BEGIN AVAILABLE RECORDS

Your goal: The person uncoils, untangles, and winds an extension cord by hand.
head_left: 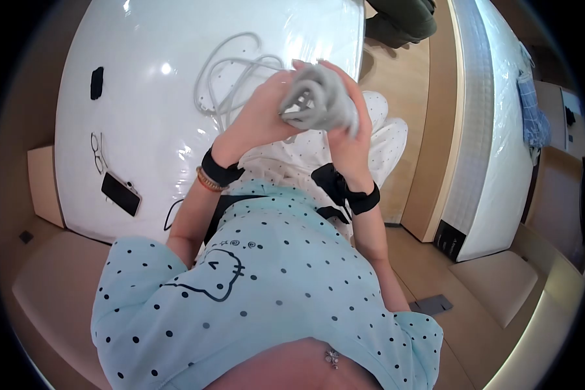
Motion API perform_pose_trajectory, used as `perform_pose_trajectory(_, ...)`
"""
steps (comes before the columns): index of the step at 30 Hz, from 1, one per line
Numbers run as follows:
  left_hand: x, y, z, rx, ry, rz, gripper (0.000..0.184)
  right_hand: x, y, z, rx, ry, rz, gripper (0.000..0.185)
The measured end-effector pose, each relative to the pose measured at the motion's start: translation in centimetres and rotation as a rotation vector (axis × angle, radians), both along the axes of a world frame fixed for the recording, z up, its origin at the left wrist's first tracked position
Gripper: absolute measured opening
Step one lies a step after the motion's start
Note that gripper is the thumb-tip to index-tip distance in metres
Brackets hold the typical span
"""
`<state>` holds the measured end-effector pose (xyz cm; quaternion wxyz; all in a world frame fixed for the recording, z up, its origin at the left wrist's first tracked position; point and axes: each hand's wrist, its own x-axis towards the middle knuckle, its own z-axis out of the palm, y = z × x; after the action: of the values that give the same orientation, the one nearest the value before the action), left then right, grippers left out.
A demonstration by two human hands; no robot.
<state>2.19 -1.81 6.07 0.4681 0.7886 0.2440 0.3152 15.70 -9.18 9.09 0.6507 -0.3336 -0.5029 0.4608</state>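
"What is nearest to the person on the left?"

"A dark phone (121, 194) lies on the white mattress (143, 39), and a little farther there are the glasses (97, 154)."

"And the hands?"

"They are raised over the lap. The left hand (260, 110) and the right hand (361, 123) are both curled around one bundle of grey cable (322, 94), which sits between them. The right fingers reach along its far right side."

"Which way does the bundle lie?"

"Its looped end faces left and near, beside the left palm. The long axis seems to slope from far left to near right, but the picture is blurred there, so I am not certain."

"And the rest?"

"Loose loops (201, 65) lie on the mattress, to the left and far. The left hand is nearer to them."
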Motion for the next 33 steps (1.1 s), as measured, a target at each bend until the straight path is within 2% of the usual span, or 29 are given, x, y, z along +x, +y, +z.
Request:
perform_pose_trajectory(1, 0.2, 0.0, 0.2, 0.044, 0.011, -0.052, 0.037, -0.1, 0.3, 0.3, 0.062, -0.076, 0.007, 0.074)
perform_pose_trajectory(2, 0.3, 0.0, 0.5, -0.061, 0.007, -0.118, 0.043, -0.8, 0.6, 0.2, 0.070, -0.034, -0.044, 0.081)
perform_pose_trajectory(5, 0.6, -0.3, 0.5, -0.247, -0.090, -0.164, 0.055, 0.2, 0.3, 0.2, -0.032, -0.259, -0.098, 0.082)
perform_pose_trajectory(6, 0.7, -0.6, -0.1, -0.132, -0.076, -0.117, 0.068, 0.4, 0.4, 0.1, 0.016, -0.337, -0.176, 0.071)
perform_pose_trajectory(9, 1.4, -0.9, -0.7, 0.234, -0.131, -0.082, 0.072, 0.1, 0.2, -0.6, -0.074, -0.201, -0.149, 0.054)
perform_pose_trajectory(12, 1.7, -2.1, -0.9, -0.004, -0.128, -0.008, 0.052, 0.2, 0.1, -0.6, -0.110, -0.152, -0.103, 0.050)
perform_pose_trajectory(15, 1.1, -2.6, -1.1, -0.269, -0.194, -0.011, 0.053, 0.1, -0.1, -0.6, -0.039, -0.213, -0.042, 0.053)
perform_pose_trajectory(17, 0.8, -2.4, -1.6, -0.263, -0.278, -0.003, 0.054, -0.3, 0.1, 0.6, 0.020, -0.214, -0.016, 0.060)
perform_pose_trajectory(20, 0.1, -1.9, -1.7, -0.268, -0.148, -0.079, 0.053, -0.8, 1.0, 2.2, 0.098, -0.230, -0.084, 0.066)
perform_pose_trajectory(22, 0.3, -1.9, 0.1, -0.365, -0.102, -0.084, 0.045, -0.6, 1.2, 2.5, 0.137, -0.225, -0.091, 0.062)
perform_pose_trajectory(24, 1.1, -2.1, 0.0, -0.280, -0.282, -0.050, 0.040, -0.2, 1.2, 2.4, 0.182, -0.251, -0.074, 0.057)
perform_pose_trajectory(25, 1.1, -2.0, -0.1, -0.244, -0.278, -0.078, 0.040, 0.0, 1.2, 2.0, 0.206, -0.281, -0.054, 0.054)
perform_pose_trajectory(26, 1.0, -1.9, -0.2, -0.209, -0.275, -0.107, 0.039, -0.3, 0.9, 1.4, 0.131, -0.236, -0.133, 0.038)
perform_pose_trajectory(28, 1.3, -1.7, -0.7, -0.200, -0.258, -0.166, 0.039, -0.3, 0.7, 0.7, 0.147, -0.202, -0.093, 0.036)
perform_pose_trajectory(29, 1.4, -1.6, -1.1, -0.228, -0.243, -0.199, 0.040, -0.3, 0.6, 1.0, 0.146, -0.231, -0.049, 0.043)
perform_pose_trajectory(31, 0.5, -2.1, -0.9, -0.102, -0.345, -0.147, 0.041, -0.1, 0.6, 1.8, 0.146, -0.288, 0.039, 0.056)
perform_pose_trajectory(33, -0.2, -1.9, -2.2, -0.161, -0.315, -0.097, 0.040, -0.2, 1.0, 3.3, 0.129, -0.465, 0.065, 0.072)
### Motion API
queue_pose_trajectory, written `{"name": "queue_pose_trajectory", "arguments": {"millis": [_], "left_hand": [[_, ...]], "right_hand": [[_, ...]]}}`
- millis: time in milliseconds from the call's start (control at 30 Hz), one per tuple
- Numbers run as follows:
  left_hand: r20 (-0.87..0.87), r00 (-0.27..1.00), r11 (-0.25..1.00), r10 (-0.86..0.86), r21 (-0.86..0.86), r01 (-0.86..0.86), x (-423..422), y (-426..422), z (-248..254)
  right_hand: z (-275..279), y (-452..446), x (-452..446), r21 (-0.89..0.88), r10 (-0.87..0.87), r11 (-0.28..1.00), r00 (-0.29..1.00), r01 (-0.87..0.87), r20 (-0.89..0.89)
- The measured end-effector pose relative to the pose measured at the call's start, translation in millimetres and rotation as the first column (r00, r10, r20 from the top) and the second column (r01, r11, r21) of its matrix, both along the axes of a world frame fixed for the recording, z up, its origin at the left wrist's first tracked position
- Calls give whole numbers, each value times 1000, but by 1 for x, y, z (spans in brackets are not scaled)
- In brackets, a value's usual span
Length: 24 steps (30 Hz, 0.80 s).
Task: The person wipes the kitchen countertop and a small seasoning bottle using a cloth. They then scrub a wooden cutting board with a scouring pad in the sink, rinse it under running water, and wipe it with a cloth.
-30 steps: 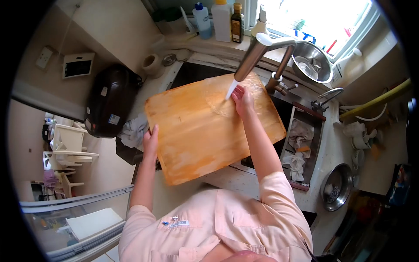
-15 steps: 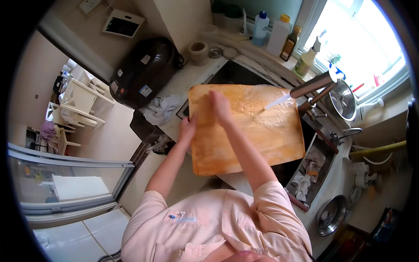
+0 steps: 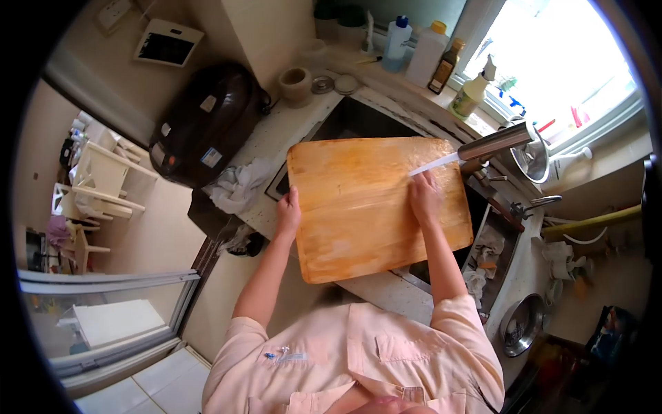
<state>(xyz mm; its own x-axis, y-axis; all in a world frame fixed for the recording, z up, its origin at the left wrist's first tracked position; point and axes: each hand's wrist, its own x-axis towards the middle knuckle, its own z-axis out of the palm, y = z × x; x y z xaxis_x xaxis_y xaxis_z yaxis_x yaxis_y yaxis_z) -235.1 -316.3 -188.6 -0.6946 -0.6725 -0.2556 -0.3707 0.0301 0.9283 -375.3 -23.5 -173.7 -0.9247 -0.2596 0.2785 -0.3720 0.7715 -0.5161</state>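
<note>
A large wooden cutting board (image 3: 365, 214) lies tilted over the sink (image 3: 352, 121), its surface wet. My left hand (image 3: 288, 215) grips the board's left edge, thumb on top and the other fingers hidden beneath. On the right part of the board rests my right hand (image 3: 426, 196), fingers stretched out against the wood under the running water. Nothing shows in that hand. From the metal faucet (image 3: 493, 141) a white stream of water (image 3: 433, 165) falls beside my right fingertips.
A dark rounded appliance (image 3: 210, 124) and a crumpled white cloth (image 3: 238, 185) sit left of the sink. Several bottles, among them a spray bottle (image 3: 472, 93), line the window ledge. Two metal bowls, one being a bowl (image 3: 522, 324) at lower right, stand on the right side.
My right hand has moved from the board's upper left across to its right part, by the water stream. My left hand keeps its hold on the left edge.
</note>
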Motion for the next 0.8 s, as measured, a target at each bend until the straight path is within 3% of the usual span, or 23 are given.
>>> {"name": "queue_pose_trajectory", "arguments": {"millis": [33,100,133,200,267,300,333,400,500,600,667,733,800], "left_hand": [[-7,1000,1000,-2,5,2,-4,-3,-4],[-2,1000,1000,2,17,-2,-8,-6,-10],[3,1000,1000,11,20,-12,-11,-8,-11],[22,999,1000,23,17,-24,-12,-11,-10],[-58,997,998,-58,-34,57,-11,-11,2],[-97,990,994,-101,-60,96,-11,-12,7],[-96,990,992,-104,-85,96,-12,-15,9],[-91,992,988,-90,-137,77,-12,-28,11],[-191,981,995,-41,-99,22,-10,-48,16],[-216,976,1000,0,-9,-2,-10,-52,43],[-246,968,998,-45,-41,36,-11,-53,47],[-258,965,999,-50,-26,45,-16,-57,48],[-112,992,997,-57,-49,52,-16,-55,59]], "right_hand": [[-36,31,-2,84,-187,975,968,203,-169],[-45,83,2,145,-397,885,879,443,-264],[-45,105,0,223,-550,807,833,547,-58],[-28,118,-1,255,-641,768,700,588,315],[-59,142,-16,78,-533,827,733,557,423],[-81,156,-26,-118,-406,830,736,545,541],[-92,156,-27,-189,-370,822,755,538,541],[-105,149,-33,-233,-351,836,811,496,469],[-90,126,-45,-348,-216,813,796,467,565],[-79,108,-60,-313,-248,853,852,418,461],[-66,112,-60,-342,-189,853,844,395,502],[-52,122,-59,-212,-233,894,814,394,532],[-16,129,-45,-133,-227,916,763,378,605]]}}
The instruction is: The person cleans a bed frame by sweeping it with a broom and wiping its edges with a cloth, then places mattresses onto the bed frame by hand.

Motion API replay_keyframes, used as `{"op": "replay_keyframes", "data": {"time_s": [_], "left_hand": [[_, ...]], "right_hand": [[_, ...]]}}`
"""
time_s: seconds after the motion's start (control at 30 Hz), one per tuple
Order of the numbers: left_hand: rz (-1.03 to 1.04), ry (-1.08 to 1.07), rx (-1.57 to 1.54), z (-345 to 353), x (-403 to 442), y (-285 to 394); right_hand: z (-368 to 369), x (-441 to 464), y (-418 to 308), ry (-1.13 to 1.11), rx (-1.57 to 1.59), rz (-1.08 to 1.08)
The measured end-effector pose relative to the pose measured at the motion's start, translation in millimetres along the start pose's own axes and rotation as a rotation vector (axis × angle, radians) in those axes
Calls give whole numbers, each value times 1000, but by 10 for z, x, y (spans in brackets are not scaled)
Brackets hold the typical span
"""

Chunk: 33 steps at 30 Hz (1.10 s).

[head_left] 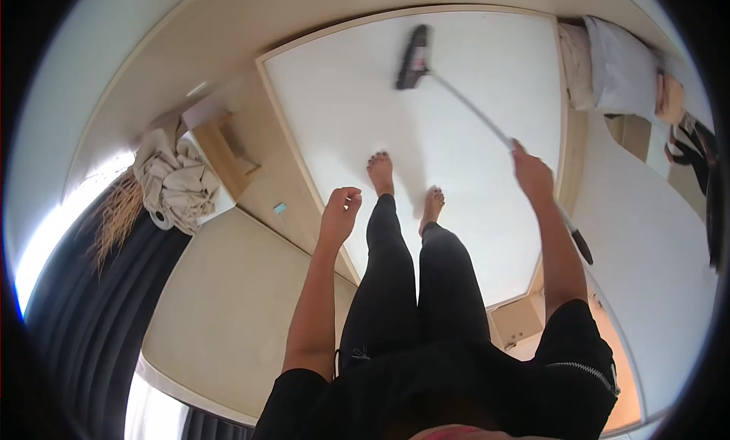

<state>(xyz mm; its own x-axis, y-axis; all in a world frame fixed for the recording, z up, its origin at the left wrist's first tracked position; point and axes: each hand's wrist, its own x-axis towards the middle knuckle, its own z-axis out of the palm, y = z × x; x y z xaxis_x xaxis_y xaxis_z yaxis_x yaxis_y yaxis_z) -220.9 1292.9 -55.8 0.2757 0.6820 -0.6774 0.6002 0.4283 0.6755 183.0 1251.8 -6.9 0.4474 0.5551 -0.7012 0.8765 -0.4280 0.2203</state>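
My right hand [534, 174] is wrapped round the grey handle of a broom [471, 105]. The dark broom head [414, 57], slightly blurred, is at the far part of a white surface [487, 242] with a pale wooden rim. Behind my right hand the handle runs back past my forearm to a black end grip [582, 247]. My left hand [341, 208] hangs in the air over the left side of the white surface, fingers curled in, with nothing seen in it. Both my bare feet [381, 170] stand on this surface.
On the left, a bundle of beige cloth [175, 181] lies beside dried stalks [118, 216] and a dark curtain [99, 318]. A small light-blue item [280, 208] lies outside the rim. Pillows [620, 67] are at the far right. A wooden box-like piece [515, 323] is behind me.
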Motion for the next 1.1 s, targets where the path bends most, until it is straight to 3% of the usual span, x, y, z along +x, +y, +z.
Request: {"op": "replay_keyframes", "data": {"time_s": [0.17, 0.27, 0.4, 0.6, 0.63, 0.7, 0.77, 0.87, 0.97, 1.1], "left_hand": [[-13, -66, 25, 78, 65, 287], [40, -65, 104, 67, 136, 424], [18, 10, 126, 80, 185, 518], [-71, -52, 190, 457, 172, 523], [-70, -54, 197, 583, 182, 604], [-48, -77, 183, 885, 176, 745], [-31, -114, 215, 1181, 215, 936], [-21, -193, 266, 1610, 360, 1260], [67, -203, 324, 1991, 521, 1553], [102, -280, 310, 2358, 532, 1979]], "right_hand": [[110, 164, -1099, 116, 71, -461], [213, 633, -1889, -8, 83, -527], [99, 1093, -1834, -37, 113, -514], [73, 1485, 99, 115, 70, -240], [-29, 1490, 489, 0, 15, -169], [132, 1564, 1211, 106, 3, -91], [99, 1565, 1757, -25, 4, 70], [274, 1601, 2355, -12, 128, 152], [747, 1605, 2776, -2, 350, 302], [2004, 536, 3329, -95, 502, 444]]}}
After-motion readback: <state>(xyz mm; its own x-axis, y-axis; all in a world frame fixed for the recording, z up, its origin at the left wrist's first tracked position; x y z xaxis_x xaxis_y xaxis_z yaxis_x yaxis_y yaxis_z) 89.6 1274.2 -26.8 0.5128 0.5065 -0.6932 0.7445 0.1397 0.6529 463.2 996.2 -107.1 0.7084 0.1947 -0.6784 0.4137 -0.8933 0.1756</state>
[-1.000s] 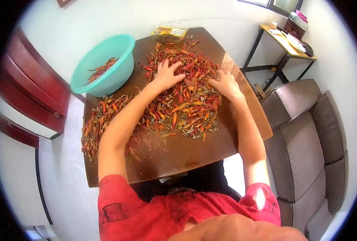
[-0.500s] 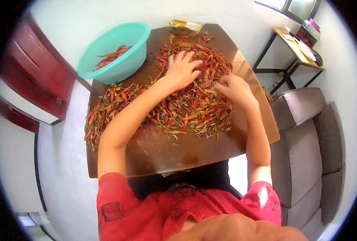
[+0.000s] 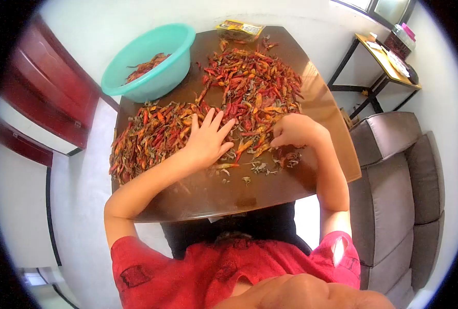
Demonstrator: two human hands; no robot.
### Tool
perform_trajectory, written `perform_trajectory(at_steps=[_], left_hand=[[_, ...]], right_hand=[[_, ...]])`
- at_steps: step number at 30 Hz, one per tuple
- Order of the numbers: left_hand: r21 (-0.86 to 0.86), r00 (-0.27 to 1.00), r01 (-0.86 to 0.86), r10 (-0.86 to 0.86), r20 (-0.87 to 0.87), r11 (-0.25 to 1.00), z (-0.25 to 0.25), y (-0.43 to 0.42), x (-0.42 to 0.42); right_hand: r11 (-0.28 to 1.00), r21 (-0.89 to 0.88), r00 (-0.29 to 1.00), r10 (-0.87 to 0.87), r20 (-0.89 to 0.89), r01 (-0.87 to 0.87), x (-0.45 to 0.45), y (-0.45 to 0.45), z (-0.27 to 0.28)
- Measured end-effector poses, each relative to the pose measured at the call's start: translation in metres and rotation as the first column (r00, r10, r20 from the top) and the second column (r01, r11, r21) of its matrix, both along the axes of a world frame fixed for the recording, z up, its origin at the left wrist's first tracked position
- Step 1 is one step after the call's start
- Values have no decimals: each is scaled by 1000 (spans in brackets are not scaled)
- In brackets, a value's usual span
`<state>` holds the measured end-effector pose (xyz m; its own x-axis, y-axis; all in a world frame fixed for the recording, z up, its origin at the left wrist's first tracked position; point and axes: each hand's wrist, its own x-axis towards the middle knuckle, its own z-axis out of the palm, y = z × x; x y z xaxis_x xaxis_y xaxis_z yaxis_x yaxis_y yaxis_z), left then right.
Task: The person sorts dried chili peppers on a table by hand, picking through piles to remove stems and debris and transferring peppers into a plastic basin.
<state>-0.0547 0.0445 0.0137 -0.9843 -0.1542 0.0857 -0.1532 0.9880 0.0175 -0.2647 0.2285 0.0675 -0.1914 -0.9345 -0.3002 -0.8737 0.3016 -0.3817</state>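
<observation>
Nearest us is bare table (image 3: 229, 198), open from the fingers back to the front edge, with a clear strip right of the right hand (image 3: 297, 131). That hand curls low at the chillies (image 3: 254, 90) – whether its fingers pinch any, we cannot tell. Our left hand (image 3: 208, 140) spreads its fingers wide, palm down among them, gripping nothing we can see. Beyond its fingertips, leftward, the bowl (image 3: 169, 82) holds more chillies; farther off, the packet (image 3: 239, 30) lies by the back edge.
</observation>
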Motion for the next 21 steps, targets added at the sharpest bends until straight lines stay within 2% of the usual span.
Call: perform_trajectory(at_steps=[3, 5, 7, 8, 9, 11, 13, 16, 17, 19, 20, 21], left_hand=[[-38, 999, 22, -21, 28, 999, 3, -6, 23], [-36, 999, -5, 6, 35, 999, 8, -10, 31], [-14, 996, -39, 40, 79, 999, 11, -14, 38], [25, 997, -42, 40, 58, 999, 11, -16, 40], [28, 997, -50, 48, 59, 998, 12, -16, 42], [57, 997, -59, 56, 56, 997, 13, -13, 42], [91, 998, -63, 63, 3, 994, 12, -10, 42], [127, 996, -91, 89, 18, 988, 19, -3, 37], [131, 995, -95, 94, 15, 987, 21, -1, 37], [121, 993, -99, 105, -44, 988, 22, 0, 36], [95, 986, -96, 107, -126, 991, 17, 1, 37], [102, 986, -94, 107, -130, 990, 16, 2, 38]], right_hand=[[987, 38, 983, -154, -101, 159, -2, 2, 7], [988, 4, 982, -156, -108, 158, -7, 4, 6], [963, -63, 962, -255, 97, 262, -9, 1, 11], [944, -191, 962, -259, 84, 270, -4, -2, 12], [946, -188, 964, -252, 84, 263, -4, -9, 6], [829, -513, 969, -131, 211, 224, -4, -23, -10], [846, -492, 971, -117, 207, 207, 6, -34, -6], [867, -492, 997, -75, 36, 83, 9, -56, -7], [869, -489, 997, -71, 32, 77, 10, -63, -7], [868, -494, 982, -131, -140, 46, 15, -75, -3], [873, -485, 971, -163, -175, 59, 19, -81, -2], [876, -479, 970, -163, -181, 57, 21, -89, -5]])
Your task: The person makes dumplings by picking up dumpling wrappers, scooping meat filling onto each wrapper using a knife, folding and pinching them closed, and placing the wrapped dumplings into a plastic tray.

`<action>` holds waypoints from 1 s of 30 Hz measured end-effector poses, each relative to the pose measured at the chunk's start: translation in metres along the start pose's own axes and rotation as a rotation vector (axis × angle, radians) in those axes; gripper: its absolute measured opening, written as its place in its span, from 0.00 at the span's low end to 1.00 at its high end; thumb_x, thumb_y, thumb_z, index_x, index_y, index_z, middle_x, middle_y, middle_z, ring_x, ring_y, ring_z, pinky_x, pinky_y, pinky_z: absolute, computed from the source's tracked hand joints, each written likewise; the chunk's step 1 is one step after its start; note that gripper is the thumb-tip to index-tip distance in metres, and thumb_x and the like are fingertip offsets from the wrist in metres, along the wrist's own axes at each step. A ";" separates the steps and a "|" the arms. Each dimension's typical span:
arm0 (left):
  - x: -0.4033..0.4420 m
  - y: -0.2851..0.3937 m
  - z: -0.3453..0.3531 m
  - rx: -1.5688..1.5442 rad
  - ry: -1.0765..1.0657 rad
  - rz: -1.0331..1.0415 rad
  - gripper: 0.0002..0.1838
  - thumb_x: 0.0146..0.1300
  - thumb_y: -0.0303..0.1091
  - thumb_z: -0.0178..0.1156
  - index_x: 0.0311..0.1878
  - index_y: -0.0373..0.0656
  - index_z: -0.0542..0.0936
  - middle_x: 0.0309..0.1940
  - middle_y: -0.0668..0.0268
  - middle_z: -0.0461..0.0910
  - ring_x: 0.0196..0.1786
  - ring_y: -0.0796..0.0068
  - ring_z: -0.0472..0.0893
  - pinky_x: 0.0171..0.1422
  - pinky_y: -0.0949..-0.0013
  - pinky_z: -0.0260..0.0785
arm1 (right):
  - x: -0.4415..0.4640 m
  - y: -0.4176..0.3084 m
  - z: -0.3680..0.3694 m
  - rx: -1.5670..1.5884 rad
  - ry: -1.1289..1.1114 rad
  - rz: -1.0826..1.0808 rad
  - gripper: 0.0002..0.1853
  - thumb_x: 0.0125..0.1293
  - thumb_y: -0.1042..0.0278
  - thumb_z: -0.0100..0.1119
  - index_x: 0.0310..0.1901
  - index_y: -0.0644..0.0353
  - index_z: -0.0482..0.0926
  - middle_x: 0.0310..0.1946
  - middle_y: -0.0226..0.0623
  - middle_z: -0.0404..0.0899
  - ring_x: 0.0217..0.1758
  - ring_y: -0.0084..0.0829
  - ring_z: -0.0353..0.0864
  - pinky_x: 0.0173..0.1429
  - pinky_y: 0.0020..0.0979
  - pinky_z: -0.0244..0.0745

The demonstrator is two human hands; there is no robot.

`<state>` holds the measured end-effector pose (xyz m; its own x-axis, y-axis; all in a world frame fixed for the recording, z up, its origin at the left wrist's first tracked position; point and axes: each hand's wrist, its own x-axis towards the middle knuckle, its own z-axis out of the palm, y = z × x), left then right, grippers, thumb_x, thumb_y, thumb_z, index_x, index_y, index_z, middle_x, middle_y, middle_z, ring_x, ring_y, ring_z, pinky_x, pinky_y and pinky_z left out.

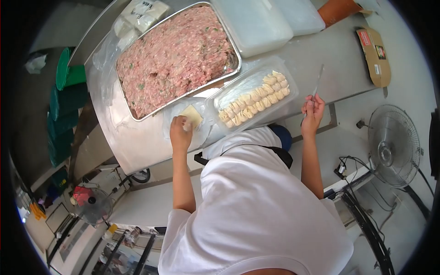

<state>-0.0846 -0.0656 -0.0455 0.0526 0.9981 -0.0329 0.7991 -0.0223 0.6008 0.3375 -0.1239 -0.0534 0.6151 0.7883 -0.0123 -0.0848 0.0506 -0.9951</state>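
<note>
My left hand (182, 131) is closed, fingers curled around a pale dumpling wrapper, mostly hidden by the fingers. Just beyond it, square yellowish wrappers (192, 115) lie on a clear plastic sheet. In my right hand (313, 112) is a thin metal spatula (318, 81), its blade pointing up and away from me, past the table's near edge. Between the hands stands a clear plastic box (212, 103) with rows of folded dumplings (256, 100). A large metal tray (158, 109) of pinkish minced meat (176, 57) sits behind my left hand.
Translucent lidded boxes (254, 27) stand at the back, beside an orange-brown container (338, 11). Wrapped packets (144, 13) lie behind the tray. A cardboard piece (375, 57) lies on the right. A standing fan (389, 146) is on the right, another fan (94, 205) lower left.
</note>
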 end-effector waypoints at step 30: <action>0.021 -0.089 0.010 -0.653 0.156 -0.223 0.04 0.68 0.29 0.57 0.38 0.41 0.79 0.32 0.71 0.78 0.37 0.81 0.76 0.42 0.77 0.67 | -0.002 -0.076 0.134 -0.569 -0.795 -0.061 0.15 0.71 0.77 0.47 0.57 0.63 0.74 0.41 0.38 0.81 0.41 0.28 0.80 0.47 0.28 0.74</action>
<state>-0.1485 -0.0435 -0.1071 -0.1954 0.9727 -0.1253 0.2558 0.1739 0.9510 0.2378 -0.0474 0.0348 -0.1191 0.9881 -0.0974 0.4488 -0.0339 -0.8930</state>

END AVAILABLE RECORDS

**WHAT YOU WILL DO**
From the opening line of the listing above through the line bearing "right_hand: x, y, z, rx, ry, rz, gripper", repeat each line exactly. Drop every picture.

**FINISHED TASK**
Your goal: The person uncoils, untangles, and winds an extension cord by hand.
head_left: 
Motion API perform_pose_trajectory, used as `perform_pose_trajectory(_, ...)`
"""
steps (comes before the columns): index of the step at 30 Hz, from 1, one per line
Numbers run as follows:
  left_hand: x, y, z, rx, ry, rz, gripper (0.000..0.184)
  right_hand: x, y, z, rx, ry, rz, gripper (0.000..0.185)

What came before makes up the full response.